China brokerages’ 54 percent stock surge may be running out of steam

China’s brokerages are on pace for their best quarter since 2014, though a rare sell call is a sign the rally may be topping out.

CSC Financial Co.’s rating was cut to sell from accumulate by Huatai Securities Co. on March 8, based on the risk that the stock was “overvalued” following its almost 220 percent surge this year. Its valuation as measured by the price to book ratio is 4.97, outstripping the 1.78 measure for a broader Bloomberg gauge of China-listed brokerages, which in turn has risen to align with its 1.73 three- year average.

“I don’t see this wild surge going too far,” said Vincent Hsu, a Taipei-based fund manager at Fuh-Hwa Securities Investment Trust Co. “The prices of some brokers have reached the peak of 2015, and they’re not that cheap.”
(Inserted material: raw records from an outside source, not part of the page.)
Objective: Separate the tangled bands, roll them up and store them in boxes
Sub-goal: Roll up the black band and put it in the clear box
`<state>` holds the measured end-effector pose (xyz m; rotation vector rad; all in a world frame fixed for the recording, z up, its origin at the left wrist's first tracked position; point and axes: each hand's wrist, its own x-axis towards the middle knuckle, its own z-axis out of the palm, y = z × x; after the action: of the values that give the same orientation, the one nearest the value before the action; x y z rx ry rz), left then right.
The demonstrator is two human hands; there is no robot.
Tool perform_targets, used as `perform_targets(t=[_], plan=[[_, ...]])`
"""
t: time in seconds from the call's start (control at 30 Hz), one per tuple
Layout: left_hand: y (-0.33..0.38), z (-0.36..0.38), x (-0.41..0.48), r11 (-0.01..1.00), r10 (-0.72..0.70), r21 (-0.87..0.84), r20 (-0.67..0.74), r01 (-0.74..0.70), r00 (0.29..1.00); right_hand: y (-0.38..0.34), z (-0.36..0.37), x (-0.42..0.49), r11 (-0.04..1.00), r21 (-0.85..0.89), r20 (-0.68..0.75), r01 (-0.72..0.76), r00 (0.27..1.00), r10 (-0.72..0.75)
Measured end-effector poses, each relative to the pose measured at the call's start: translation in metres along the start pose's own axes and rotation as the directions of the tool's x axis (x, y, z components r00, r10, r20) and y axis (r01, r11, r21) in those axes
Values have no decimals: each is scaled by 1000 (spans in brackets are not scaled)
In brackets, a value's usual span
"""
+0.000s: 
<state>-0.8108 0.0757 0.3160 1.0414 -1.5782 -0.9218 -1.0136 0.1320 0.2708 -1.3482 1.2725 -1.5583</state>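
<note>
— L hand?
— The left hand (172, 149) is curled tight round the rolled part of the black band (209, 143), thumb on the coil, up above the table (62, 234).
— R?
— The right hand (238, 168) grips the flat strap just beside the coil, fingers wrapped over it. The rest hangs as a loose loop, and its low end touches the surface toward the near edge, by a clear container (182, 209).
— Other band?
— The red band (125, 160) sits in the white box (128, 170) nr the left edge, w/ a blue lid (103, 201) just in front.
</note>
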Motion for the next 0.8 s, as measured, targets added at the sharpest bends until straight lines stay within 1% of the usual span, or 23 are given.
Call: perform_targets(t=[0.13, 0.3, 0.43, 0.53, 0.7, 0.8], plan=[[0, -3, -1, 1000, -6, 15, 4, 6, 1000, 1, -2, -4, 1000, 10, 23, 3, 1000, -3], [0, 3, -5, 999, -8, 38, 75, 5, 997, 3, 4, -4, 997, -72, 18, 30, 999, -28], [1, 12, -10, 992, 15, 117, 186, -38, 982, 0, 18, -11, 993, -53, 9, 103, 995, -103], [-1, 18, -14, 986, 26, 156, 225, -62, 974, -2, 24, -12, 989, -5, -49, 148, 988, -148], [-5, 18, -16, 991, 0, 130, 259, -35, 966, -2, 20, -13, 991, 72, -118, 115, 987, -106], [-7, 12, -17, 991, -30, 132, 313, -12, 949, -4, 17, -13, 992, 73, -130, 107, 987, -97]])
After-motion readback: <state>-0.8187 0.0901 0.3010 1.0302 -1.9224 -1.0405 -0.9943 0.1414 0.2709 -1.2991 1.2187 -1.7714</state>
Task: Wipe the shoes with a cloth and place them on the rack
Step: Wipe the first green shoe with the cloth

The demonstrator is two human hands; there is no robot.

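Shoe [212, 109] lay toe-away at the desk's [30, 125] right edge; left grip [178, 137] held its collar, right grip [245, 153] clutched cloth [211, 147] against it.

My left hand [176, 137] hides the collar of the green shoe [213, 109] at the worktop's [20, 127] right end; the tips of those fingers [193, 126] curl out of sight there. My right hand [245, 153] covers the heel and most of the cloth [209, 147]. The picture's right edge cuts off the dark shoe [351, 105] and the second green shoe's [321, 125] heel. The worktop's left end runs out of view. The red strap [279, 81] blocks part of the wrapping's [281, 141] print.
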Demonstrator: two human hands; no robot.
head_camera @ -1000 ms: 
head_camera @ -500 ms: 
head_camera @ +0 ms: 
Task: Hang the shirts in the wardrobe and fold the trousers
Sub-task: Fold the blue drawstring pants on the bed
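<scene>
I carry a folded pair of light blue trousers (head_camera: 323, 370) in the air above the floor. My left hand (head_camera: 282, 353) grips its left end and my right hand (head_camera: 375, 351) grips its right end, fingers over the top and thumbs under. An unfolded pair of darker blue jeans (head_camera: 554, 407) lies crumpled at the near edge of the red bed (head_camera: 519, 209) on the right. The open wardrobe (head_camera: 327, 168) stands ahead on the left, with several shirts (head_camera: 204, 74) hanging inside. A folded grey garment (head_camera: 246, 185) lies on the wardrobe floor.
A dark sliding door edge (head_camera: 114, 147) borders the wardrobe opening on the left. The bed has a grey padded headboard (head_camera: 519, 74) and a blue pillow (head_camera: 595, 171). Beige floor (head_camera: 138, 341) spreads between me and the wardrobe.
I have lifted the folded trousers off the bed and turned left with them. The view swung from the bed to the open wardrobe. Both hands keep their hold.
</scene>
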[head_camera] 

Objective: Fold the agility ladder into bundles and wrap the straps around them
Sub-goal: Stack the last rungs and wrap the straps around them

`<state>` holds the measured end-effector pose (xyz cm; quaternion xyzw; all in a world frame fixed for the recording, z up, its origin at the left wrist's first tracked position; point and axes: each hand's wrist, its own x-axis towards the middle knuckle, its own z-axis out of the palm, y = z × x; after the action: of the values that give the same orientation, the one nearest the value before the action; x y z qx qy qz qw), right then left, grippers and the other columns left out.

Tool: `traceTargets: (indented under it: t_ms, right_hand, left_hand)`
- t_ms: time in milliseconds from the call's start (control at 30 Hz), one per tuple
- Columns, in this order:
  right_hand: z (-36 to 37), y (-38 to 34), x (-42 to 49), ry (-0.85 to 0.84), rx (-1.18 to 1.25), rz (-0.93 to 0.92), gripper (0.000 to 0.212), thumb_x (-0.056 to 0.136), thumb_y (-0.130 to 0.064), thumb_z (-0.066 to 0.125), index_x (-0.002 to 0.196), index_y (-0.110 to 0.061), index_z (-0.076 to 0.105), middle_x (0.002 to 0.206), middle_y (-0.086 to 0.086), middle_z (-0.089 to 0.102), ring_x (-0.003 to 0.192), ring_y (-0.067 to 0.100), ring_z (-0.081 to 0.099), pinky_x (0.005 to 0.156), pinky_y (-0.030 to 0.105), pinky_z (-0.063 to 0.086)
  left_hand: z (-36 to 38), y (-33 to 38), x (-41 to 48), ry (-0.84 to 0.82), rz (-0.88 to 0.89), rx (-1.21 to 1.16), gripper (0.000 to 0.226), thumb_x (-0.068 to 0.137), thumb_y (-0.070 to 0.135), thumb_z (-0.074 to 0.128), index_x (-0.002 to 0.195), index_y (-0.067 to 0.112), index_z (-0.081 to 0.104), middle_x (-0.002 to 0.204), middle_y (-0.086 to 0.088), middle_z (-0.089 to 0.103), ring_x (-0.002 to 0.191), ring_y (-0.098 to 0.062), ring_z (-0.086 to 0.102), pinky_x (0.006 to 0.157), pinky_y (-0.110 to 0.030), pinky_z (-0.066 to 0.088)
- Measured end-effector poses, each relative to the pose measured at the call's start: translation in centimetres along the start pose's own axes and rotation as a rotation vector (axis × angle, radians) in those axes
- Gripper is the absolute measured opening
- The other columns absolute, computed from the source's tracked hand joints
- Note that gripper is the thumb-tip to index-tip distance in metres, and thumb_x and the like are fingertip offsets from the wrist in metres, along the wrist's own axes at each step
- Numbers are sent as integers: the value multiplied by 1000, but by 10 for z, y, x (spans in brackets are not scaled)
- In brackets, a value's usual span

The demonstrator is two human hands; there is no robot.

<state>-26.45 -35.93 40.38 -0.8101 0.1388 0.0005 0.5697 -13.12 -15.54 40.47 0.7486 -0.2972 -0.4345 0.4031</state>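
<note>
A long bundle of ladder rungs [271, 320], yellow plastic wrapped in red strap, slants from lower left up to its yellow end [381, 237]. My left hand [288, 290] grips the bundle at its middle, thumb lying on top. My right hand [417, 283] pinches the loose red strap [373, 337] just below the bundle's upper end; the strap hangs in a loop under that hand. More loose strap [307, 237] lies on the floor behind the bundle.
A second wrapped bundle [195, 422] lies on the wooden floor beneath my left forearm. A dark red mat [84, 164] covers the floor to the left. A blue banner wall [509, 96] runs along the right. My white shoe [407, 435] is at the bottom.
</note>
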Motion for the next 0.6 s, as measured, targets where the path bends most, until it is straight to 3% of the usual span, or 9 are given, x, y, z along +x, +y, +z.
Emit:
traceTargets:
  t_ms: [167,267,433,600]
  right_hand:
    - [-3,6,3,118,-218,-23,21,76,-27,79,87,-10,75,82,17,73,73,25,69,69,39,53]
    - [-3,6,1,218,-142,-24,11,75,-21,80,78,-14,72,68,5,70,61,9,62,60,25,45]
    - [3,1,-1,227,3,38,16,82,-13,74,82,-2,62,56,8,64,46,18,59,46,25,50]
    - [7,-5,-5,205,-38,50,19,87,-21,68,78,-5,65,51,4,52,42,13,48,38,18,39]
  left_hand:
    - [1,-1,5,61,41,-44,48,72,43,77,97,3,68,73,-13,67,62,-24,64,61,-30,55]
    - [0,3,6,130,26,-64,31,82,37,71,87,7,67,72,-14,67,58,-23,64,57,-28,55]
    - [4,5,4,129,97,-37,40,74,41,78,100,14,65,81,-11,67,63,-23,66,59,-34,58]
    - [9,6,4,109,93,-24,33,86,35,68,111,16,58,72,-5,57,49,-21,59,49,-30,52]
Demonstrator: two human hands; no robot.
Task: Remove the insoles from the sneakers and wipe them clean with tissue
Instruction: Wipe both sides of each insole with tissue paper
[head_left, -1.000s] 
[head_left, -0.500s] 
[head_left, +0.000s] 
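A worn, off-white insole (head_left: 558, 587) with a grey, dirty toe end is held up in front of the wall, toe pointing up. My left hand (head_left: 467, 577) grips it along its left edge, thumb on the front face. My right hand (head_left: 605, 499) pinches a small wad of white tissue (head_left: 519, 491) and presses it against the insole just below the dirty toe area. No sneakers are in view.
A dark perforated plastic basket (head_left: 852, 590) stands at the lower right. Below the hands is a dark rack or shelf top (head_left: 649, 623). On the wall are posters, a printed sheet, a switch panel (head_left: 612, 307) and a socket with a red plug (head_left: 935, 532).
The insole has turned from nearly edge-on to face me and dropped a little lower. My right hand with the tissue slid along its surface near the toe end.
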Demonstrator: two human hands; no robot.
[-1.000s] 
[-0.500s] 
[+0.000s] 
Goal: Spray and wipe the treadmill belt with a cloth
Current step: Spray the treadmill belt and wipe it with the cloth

Shares of Chinese securities firms were bashed in 2018, amid concern that authorities’ crackdown on risky financing and the trade war with the U.S. would hurt business. They saw a turnaround this year, however, as the government took steps to spur demand for local stocks and on speculation that policy makers are pushing for consolidation.

The sector has risen 54 percent this year, more than the Shanghai Composite Index’s 21 percent advance. CSC Financial paces gains on the domestic CSI 300 Index and Chinese brokerages dominate the top 10 spots on Bloomberg’s gauge of Asia Pacific financial companies.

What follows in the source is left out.